Task details:
Everything below from the line with "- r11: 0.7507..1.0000" through the line with "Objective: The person" should be copied exactly, and nothing else; leave out the pictures.

Material provided:
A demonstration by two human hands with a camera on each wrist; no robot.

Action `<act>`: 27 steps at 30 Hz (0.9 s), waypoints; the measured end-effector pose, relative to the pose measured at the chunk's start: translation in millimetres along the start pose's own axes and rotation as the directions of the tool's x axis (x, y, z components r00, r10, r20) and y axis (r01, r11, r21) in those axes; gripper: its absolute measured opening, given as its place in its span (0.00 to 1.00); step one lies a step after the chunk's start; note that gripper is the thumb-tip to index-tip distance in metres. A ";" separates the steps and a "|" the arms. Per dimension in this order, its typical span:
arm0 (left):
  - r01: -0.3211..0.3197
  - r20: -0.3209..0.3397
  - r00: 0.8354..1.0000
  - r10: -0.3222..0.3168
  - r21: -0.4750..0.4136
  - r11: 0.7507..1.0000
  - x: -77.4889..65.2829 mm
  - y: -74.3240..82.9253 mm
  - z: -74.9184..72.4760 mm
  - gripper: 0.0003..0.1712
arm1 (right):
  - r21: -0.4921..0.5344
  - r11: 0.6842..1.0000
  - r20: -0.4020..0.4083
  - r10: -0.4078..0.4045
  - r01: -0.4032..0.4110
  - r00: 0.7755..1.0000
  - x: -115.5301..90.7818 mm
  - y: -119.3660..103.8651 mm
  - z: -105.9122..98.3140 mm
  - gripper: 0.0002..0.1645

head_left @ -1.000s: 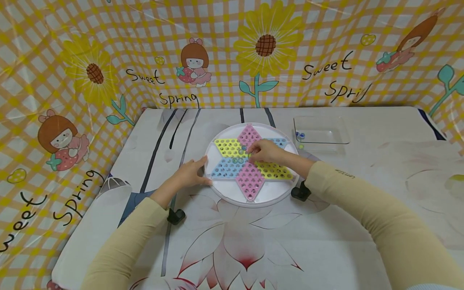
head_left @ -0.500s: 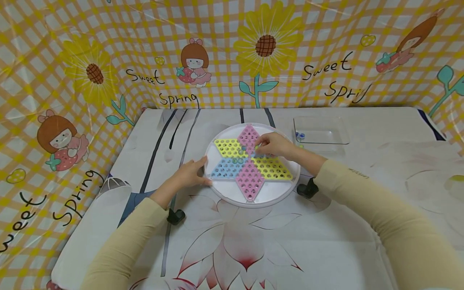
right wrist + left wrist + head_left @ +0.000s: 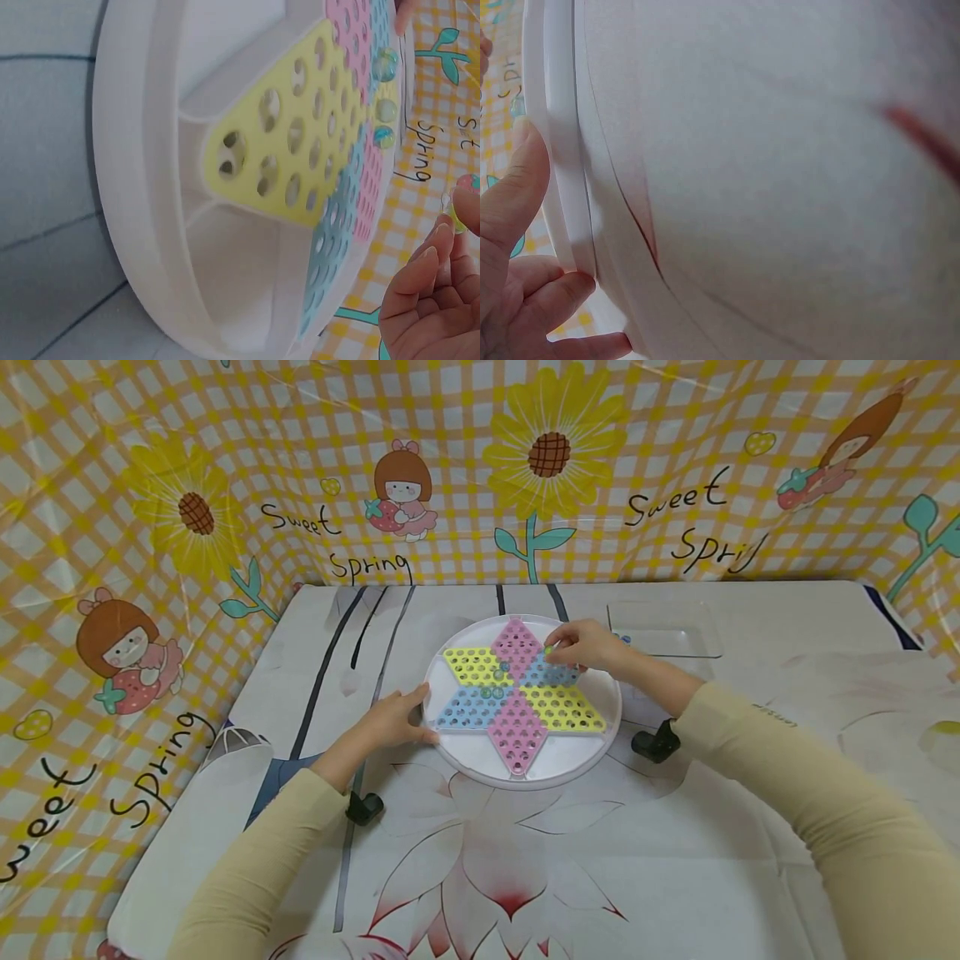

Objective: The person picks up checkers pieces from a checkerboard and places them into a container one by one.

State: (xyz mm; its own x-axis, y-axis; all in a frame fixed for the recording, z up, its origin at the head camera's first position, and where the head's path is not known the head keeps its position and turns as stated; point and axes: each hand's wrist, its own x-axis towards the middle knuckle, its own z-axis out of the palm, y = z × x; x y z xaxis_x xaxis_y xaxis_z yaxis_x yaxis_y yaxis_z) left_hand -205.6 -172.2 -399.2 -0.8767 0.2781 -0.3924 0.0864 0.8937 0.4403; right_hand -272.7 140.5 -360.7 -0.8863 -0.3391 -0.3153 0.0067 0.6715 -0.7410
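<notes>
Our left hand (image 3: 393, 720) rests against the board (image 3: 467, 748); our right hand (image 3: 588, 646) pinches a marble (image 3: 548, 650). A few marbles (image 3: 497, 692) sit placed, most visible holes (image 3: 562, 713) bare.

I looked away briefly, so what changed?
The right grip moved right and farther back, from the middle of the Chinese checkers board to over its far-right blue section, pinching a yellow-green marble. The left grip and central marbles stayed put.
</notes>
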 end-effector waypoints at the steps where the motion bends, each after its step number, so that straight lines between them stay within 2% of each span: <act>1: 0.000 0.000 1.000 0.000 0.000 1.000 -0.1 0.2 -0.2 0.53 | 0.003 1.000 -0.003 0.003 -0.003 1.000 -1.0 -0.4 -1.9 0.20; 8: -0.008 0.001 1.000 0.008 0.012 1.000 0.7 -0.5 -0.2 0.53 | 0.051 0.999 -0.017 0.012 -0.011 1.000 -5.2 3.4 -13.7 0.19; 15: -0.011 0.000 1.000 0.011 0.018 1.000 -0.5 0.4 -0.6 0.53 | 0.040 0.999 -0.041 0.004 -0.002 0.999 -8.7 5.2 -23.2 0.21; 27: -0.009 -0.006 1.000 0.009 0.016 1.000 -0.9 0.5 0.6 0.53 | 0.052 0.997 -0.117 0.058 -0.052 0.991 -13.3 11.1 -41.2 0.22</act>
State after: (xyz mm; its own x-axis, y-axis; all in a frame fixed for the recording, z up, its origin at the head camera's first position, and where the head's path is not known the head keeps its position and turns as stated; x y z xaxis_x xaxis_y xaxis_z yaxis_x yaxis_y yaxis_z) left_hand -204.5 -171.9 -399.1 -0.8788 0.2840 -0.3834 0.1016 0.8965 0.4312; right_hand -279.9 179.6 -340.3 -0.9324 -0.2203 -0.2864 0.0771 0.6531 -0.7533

Problem solution:
  - r11: 0.7507..1.0000
  - x: -77.4889..65.2829 mm
  - y: -74.3240..82.9253 mm
  - z: -74.9184..72.4760 mm
  - gripper: 0.0003..0.1712
arm1 (right):
  - r21: -0.4921..0.5344
  - r11: 0.6842..1.0000
  - r20: -0.4020..0.4083
  - r10: -0.4078..0.4045
  - r01: -0.4032..0.4110
  - r00: 0.7755..1.0000
  - x: -115.5301..90.7818 mm
  - y: -119.3660..103.8651 mm
  - z: -105.9122..98.3140 mm
  - gripper: 0.0002..0.1645

head_left @ -1.000s: 
head_left @ -0.500s: 
right wrist + left wrist + head_left @ +0.000s: 

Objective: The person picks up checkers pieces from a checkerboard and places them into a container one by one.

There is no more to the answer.